The IoT system designers and practitioners are taking care of security issues in advance designing new smart systems or architectures. In the technological market, anti-virus and anti-malware tools are being widely used by the users [49]. However, there are many cyber-attacks and ransomware, such as WannaCry [50] and Morris Worm [49], which were of high severity impact on multiple infrastructures at a time. Additionally, with the advancement of quantum computers, cybersecurity can become the most critical problem for the internet in the near future [51]. With ML in cybersecurity, the systems can analyze cyberattacks and malware patterns and respond to their changing behaviors [52]. The adaptation of ML in IoT applications enables cybersecurity to be more proactive in defending systems and preventing threats as well as responding to active attacks in real-time with the appropriate action.

5.2. Future Directions

We aim to further improve the proposed method and make the model more efficient in terms of performance and energy consumption. In the following, we list the ongoing efforts to carry out the research domain.

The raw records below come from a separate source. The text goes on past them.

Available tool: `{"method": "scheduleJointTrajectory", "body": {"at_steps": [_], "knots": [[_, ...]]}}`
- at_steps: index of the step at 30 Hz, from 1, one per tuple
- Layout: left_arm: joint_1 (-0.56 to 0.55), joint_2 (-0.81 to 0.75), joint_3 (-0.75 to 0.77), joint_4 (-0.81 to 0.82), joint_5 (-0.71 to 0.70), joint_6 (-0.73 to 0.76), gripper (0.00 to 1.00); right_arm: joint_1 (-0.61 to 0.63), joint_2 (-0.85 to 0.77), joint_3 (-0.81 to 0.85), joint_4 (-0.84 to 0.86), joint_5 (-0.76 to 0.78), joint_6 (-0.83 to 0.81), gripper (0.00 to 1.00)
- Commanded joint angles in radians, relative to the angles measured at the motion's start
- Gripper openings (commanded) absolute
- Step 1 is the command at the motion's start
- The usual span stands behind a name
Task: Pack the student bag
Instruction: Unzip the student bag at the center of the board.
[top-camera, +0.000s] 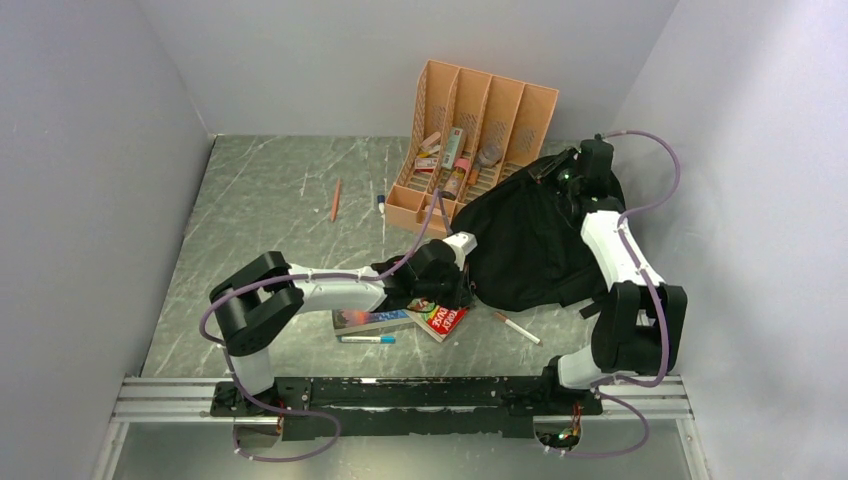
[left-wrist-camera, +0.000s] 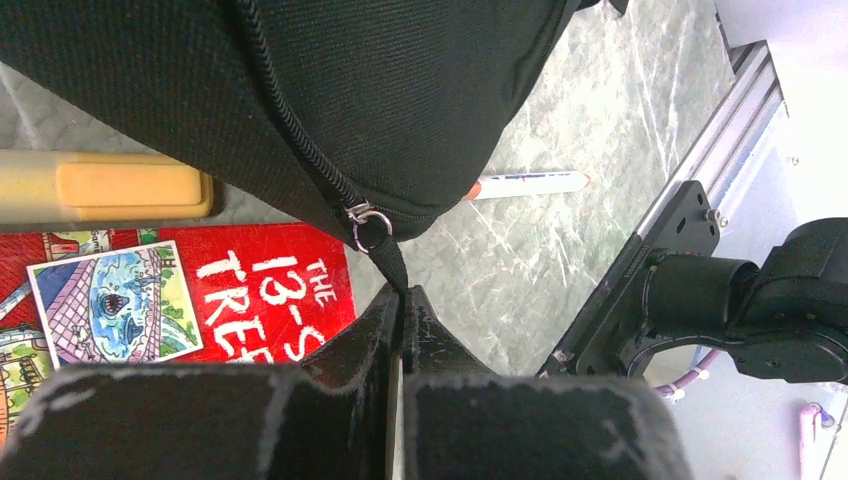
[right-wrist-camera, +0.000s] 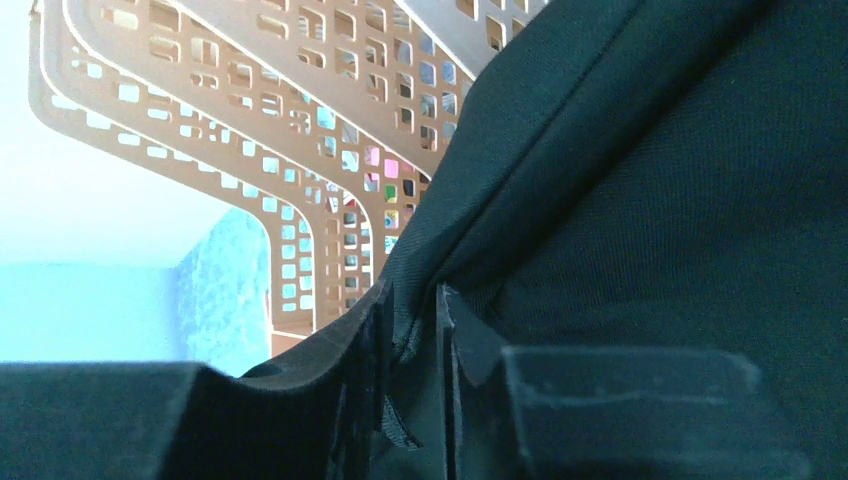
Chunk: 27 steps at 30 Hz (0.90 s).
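Note:
The student bag (top-camera: 530, 240) is a large black fabric backpack lying right of centre on the table. My left gripper (top-camera: 462, 290) sits at its near left corner. In the left wrist view the bag (left-wrist-camera: 400, 80) fills the top, and the left gripper (left-wrist-camera: 403, 297) is shut on the black pull tab (left-wrist-camera: 393, 262) that hangs from the zipper ring (left-wrist-camera: 370, 225). My right gripper (top-camera: 562, 168) is at the bag's far top edge. In the right wrist view a fold of the bag (right-wrist-camera: 650, 200) is pinched between the narrowly spaced jaws of the right gripper (right-wrist-camera: 412, 300).
An orange slotted organizer (top-camera: 480, 130) holding small items stands behind the bag, also seen as the organizer (right-wrist-camera: 300, 150). A red book (top-camera: 437, 318) and a second book (top-camera: 370, 320) lie under the left wrist. A blue marker (top-camera: 367, 339), white pen (top-camera: 518, 328) and orange pencil (top-camera: 336, 200) lie loose.

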Motion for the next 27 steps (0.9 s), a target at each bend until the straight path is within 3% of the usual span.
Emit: {"method": "scheduleJointTrajectory", "body": {"at_steps": [1, 5, 7, 11, 19, 27], "knots": [[-0.001, -0.003, 0.021, -0.011, -0.025, 0.008, 0.05, -0.012, -0.090, -0.025, 0.017, 0.013, -0.031, 0.32], [0.025, -0.008, 0.000, 0.001, -0.005, -0.001, 0.05, -0.012, -0.167, -0.064, -0.041, 0.037, -0.060, 0.55], [0.036, -0.015, -0.010, 0.006, 0.007, 0.001, 0.05, -0.011, -0.203, -0.077, -0.068, 0.035, -0.078, 0.59], [0.043, -0.023, -0.016, 0.014, 0.019, 0.018, 0.05, 0.013, -0.279, -0.143, -0.086, -0.023, -0.064, 0.59], [0.051, -0.014, -0.014, 0.023, 0.055, 0.026, 0.05, 0.178, -0.393, -0.232, -0.244, 0.021, -0.053, 0.59], [0.051, -0.009, -0.005, 0.050, 0.128, 0.042, 0.19, 0.357, -0.544, -0.393, -0.327, 0.038, 0.100, 0.58]]}}
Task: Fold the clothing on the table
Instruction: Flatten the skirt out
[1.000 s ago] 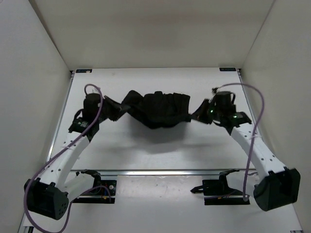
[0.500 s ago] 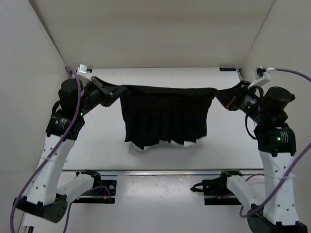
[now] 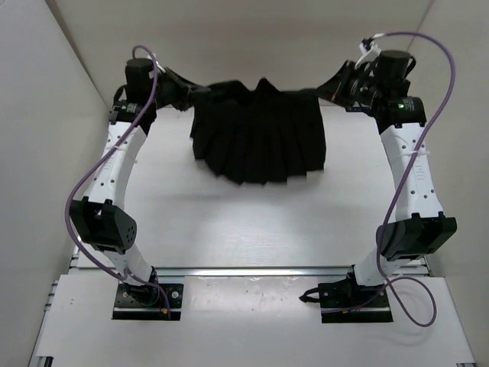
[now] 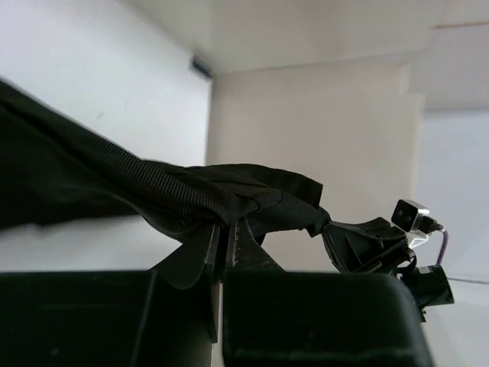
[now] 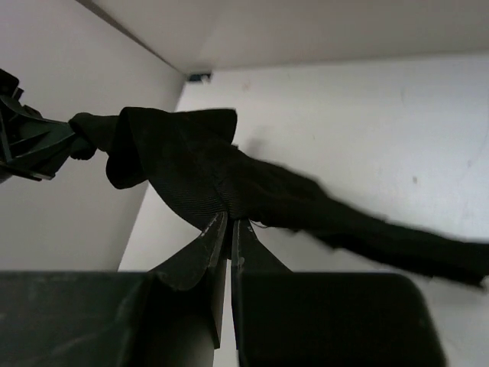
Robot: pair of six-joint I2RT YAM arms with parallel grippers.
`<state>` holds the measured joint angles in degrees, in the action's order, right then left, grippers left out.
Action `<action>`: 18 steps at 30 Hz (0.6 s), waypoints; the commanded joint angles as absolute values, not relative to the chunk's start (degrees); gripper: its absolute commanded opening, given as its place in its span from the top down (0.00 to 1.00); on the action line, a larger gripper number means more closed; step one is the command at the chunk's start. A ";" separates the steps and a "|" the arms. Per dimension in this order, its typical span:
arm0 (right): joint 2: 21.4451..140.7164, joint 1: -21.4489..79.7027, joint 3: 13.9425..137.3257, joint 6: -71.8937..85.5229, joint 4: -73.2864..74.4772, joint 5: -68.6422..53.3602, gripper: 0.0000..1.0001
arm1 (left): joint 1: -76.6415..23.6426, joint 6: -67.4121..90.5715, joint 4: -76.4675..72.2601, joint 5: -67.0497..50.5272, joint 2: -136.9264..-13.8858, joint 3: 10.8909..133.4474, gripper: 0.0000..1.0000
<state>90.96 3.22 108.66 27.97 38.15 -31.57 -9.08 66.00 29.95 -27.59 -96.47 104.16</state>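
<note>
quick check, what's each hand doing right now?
left hand: closed, pinching one end of the clothing along its top band.
right hand: closed, pinching the other end of the clothing.

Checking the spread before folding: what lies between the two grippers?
Only the clothing, strung by its top edge from the left gripper to the right gripper; the top view shows this.

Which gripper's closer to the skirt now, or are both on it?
Neither, both are on it. The left gripper has its jaws shut on the skirt's top left corner, and the right gripper is shut on its top right corner.
</note>
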 commanded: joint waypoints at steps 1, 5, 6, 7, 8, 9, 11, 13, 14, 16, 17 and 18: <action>90.08 1.50 117.69 29.69 33.93 -36.11 1.00 | -7.47 66.26 25.85 -31.02 -93.25 112.07 1.00; 89.22 -1.74 105.43 33.13 29.72 -42.16 1.00 | -7.56 68.55 18.13 -34.01 -89.58 96.92 1.00; 88.51 -2.45 102.60 34.09 27.71 -43.84 1.00 | -7.82 69.42 16.54 -34.80 -88.86 93.98 1.00; 87.55 -2.81 96.83 35.41 25.42 -45.51 1.00 | -7.82 70.56 13.83 -35.15 -86.94 87.17 1.00; 86.15 -2.99 90.85 35.94 22.96 -46.05 1.00 | -7.91 71.19 10.14 -35.50 -85.10 79.62 1.00; 85.70 -3.16 87.83 36.64 22.68 -46.23 1.00 | -8.00 72.15 8.98 -35.86 -84.30 75.97 1.00; 83.42 -2.90 76.60 36.65 19.44 -46.05 1.00 | -8.17 71.81 5.99 -35.69 -81.66 62.82 1.00; 82.36 -1.94 69.04 35.43 18.72 -43.96 1.00 | -8.35 69.88 4.66 -34.55 -80.25 53.12 1.00; 81.66 -1.67 64.47 34.55 18.63 -42.64 1.00 | -8.61 68.48 4.48 -34.11 -79.81 47.69 0.99; 80.95 -1.23 57.77 34.63 17.58 -40.88 1.00 | -8.35 65.85 5.27 -33.05 -80.59 41.59 0.99; 80.77 -1.23 53.83 34.63 17.40 -40.35 1.00 | -8.52 63.22 6.84 -32.44 -80.94 39.40 0.98; 80.25 -0.80 50.66 34.54 16.88 -39.56 1.00 | -8.61 62.41 8.77 -31.65 -81.82 38.33 0.97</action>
<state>84.31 -1.56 55.48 34.74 21.56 -41.01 -8.38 67.59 9.23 -32.82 -83.85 40.21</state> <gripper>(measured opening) 0.014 0.101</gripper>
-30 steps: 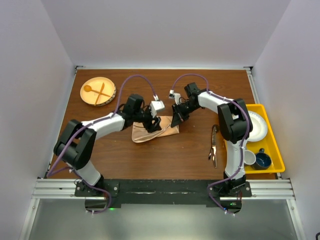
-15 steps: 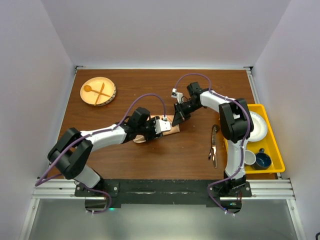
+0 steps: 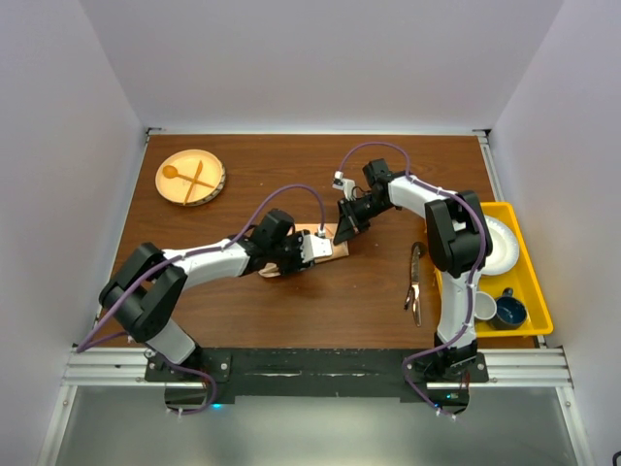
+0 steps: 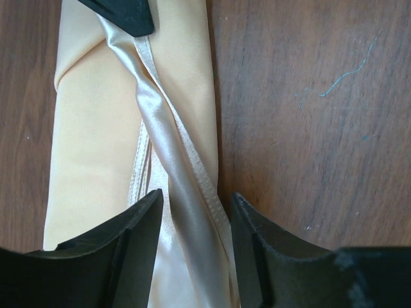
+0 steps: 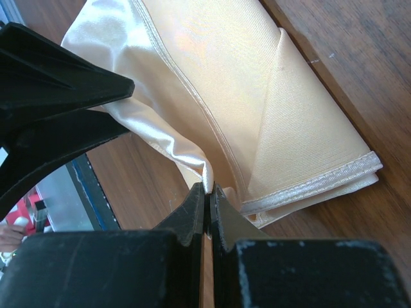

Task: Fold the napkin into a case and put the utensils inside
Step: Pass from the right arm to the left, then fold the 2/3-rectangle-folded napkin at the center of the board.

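The peach-orange satin napkin (image 3: 336,251) lies folded into a narrow strip at mid-table. In the left wrist view the napkin (image 4: 96,128) has a raised twisted ridge running down its length. My left gripper (image 3: 327,244) is open and low over the napkin, its jaws astride that ridge (image 4: 192,212). My right gripper (image 3: 342,233) is shut on a pinched edge of the napkin (image 5: 257,83) and holds it lifted (image 5: 209,187). Its fingertips (image 4: 125,13) show at the top of the left wrist view. The dark utensils (image 3: 415,280) lie on the table to the right.
A round wooden plate (image 3: 211,189) with a pale wooden spoon and fork sits at the far left. A yellow tray (image 3: 532,254) with a white plate, a cup and a blue bowl stands at the right edge. White walls enclose the table.
My left gripper has moved right along the napkin and lowered over it; the napkin now looks narrower. The right gripper has stayed shut on the napkin's edge.
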Robot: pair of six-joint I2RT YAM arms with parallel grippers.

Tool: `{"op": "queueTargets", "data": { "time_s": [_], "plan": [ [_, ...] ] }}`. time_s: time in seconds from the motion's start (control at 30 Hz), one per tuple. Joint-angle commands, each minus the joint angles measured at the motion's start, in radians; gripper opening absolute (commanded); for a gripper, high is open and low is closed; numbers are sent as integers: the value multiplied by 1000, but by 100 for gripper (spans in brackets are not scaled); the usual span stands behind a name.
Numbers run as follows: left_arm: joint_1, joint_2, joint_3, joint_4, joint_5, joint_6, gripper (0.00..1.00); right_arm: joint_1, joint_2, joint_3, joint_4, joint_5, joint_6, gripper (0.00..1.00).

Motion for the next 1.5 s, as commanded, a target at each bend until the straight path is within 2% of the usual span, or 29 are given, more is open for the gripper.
{"op": "queueTargets", "data": {
  "time_s": [0.0, 0.03, 0.13, 0.17, 0.23, 0.27, 0.37, 0.4, 0.6, 0.63, 0.7, 0.8, 0.93, 1.1, 1.2, 1.37, 1.47],
  "plan": [
    [-6, 17, 36, -19, -2, 31, 50, -6, 5, 29, -1, -14, -4, 0],
    [-4, 17, 36, -26, -2, 34, 50, -6, 6, 32, -1, -14, -4, 0],
    [-4, 17, 35, -45, -4, 37, 39, -6, 6, 31, -2, -17, -7, 0],
    [-4, 9, 35, -48, 1, 37, 30, -8, 6, 32, -5, -19, -13, 0],
    [-7, 1, 38, -62, 25, 31, 21, -8, 4, 32, -22, -20, -34, 0],
    [-9, -3, 39, -68, 42, 28, 13, -8, 1, 31, -34, -22, -44, 0],
    [-16, 1, 50, -97, 64, 23, 1, -6, -13, 20, -56, -30, -70, 0],
    [-17, 1, 52, -106, 79, 25, 0, -8, -14, 14, -60, -30, -73, 0],
    [-24, 1, 81, -175, 157, -3, 0, -6, -30, 6, -141, -54, -139, 0],
    [-24, 4, 87, -201, 167, -7, 0, -6, -30, 12, -163, -60, -171, 4],
    [-27, 6, 93, -227, 186, -18, 0, -6, -33, 38, -220, -77, -194, 19],
    [-33, 3, 93, -244, 200, -36, 0, -7, -31, 93, -261, -108, -196, 33],
    [-36, 10, 99, -252, 213, -67, 0, -7, -5, 153, -255, -134, -111, 38],
    [-38, 21, 118, -264, 226, -84, 0, -5, 10, 158, -151, -108, 4, 38],
    [-38, 24, 125, -267, 237, -92, 0, 23, 21, 141, -76, -53, 45, 33],
    [-38, 35, 165, -295, 243, -98, 0, 72, 47, 127, -60, 58, 29, 21],
    [-35, 43, 194, -309, 248, -105, 0, 78, 73, 115, -70, 125, -14, 17]
  ]
}}
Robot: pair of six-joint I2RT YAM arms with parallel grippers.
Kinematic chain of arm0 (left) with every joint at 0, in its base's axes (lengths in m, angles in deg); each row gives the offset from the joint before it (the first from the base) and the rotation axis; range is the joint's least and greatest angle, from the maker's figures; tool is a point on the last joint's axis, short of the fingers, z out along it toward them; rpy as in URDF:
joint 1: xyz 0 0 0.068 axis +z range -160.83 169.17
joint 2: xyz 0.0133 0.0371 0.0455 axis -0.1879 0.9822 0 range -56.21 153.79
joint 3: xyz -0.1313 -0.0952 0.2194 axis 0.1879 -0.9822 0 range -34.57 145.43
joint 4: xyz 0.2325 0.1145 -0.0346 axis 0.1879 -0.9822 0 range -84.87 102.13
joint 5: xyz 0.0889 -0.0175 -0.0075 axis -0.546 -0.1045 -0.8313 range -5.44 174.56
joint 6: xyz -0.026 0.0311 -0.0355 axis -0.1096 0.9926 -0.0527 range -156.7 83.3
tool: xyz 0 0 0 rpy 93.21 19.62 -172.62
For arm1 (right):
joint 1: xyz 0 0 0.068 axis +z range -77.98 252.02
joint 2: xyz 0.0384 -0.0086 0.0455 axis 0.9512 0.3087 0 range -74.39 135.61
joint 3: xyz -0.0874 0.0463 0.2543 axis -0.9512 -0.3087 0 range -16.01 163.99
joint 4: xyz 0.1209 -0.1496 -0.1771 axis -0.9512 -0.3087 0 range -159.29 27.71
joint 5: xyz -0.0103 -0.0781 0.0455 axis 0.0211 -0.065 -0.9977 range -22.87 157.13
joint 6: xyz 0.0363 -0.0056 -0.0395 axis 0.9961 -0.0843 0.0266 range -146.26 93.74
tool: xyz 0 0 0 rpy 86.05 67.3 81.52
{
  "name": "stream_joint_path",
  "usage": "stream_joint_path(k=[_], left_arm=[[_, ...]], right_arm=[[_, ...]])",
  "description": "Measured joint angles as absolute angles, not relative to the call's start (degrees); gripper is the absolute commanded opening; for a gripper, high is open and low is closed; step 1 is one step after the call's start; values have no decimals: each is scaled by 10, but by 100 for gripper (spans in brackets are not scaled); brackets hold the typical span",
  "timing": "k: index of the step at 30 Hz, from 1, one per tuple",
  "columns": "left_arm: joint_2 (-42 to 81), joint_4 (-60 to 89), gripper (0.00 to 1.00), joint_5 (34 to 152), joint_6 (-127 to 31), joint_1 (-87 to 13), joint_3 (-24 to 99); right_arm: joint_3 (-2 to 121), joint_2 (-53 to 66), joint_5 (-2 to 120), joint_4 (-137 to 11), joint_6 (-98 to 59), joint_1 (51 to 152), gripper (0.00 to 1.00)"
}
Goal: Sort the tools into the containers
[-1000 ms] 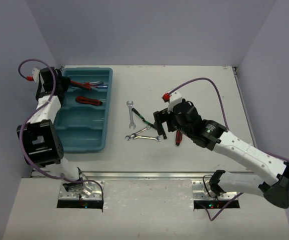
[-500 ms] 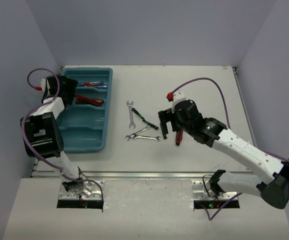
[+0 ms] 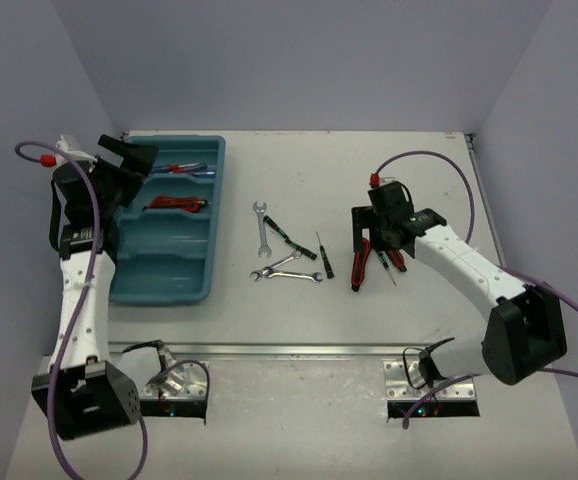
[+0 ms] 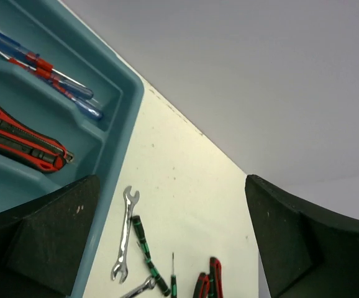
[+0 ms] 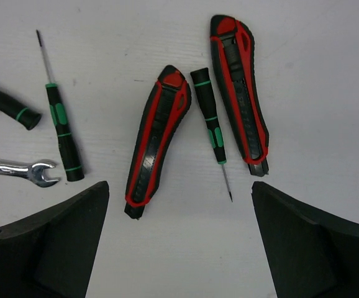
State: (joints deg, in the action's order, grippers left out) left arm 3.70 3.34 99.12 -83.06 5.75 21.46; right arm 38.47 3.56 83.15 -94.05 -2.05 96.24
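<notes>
The teal tray [image 3: 159,285] lies at the left. Its far compartments hold blue-and-red screwdrivers [image 3: 184,168] and a red-and-black tool [image 3: 177,204]. My left gripper [image 3: 132,162] hangs open and empty above the tray's far left corner. In its wrist view [image 4: 173,242] the tray wall [image 4: 120,105] and a silver wrench [image 4: 125,234] show below. My right gripper [image 3: 371,240] is open above two red-and-black tools [image 5: 158,139] [image 5: 240,93], with a small black-green screwdriver [image 5: 212,127] lying between them. Nothing sits between its fingers [image 5: 49,248].
On the table between the arms lie a wrench [image 3: 262,228], a black-green screwdriver [image 3: 291,240], a thin screwdriver [image 3: 324,255] and two crossed wrenches [image 3: 287,270]. Grey walls close in the table at left, back and right.
My left gripper opened and pulled up and back from the tray. My right arm swung right, off the wrenches, and now hangs over the red-and-black tools.
</notes>
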Motion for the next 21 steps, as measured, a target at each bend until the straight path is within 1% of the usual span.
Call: stream_joint_path(k=[5,9,16,17,20,21], left_arm=[[-109,-3,100,1041,-755,57,136],[-169,-39,100,1064,-701,57,96],[-157,-61,100,1079,-639,56,46],[-153,-66,100,1083,-635,55,42],[-139,-80,100,1087,-625,54,35],[-142,-80,100,1089,-623,54,35]], right_arm=[[374,78,790,-931,7,943,67],[370,123,780,-906,40,944,62],[358,229,774,-862,80,952,53],[358,240,774,-857,83,953,50],[360,247,777,-838,91,954,30],[359,247,777,-835,93,954,25]])
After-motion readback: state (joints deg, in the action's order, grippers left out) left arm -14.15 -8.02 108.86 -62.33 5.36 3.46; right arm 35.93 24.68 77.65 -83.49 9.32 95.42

• Implementation using C programming language with a lightweight model in multi-agent systems which can utilize minimal resources to run the prediction;
• Use more advanced types of deep learning techniques and see whether they obtain better performance;
• Consider penetration testing in the constructed Smart Environment;
• In addition to network traffic as input data, we are interested in using the other data obtained from sensors/actuators, source code, reports, texts, logs, and other relevant information related to IoT devices to enable better identification of device-specific (sensor-specific) security-related issues, i.e., anomalies and errors.

6. Conclusions and Future Work

In summary, our AI-enabled detection method discovers multi-level attacks and malware in Smart Environments. The novel method proactively monitors the streamed network traffic data to detect malware and attacks. In general, the deep neural network (DNN) is the best choice with high-performance scores for malware detection and classification in the context of both IoT-23 and Edge-IIoTset datasets considering the complete samples. The presented precise measurement of the power consumption and concurrency testing support hardware engineers in efficiently deploying AI-model in their Smart Environments. With good accuracy, precision, and f1-score, and only a small variation in network bandwidth (30 kb/s on average), CPU utilization (2% increase), and current and power consumption while deploying the AI model to the IoT devices suggests that the new method is efficient for in-production deployment. Moreover, the result of the study suggests that the model detects malware and attacks accurately and efficiently in IoT devices. The use of the tool assists in pinpointing the infected IoT devices, and minimizing malware assessment costs and intensive manpower automating the detection process.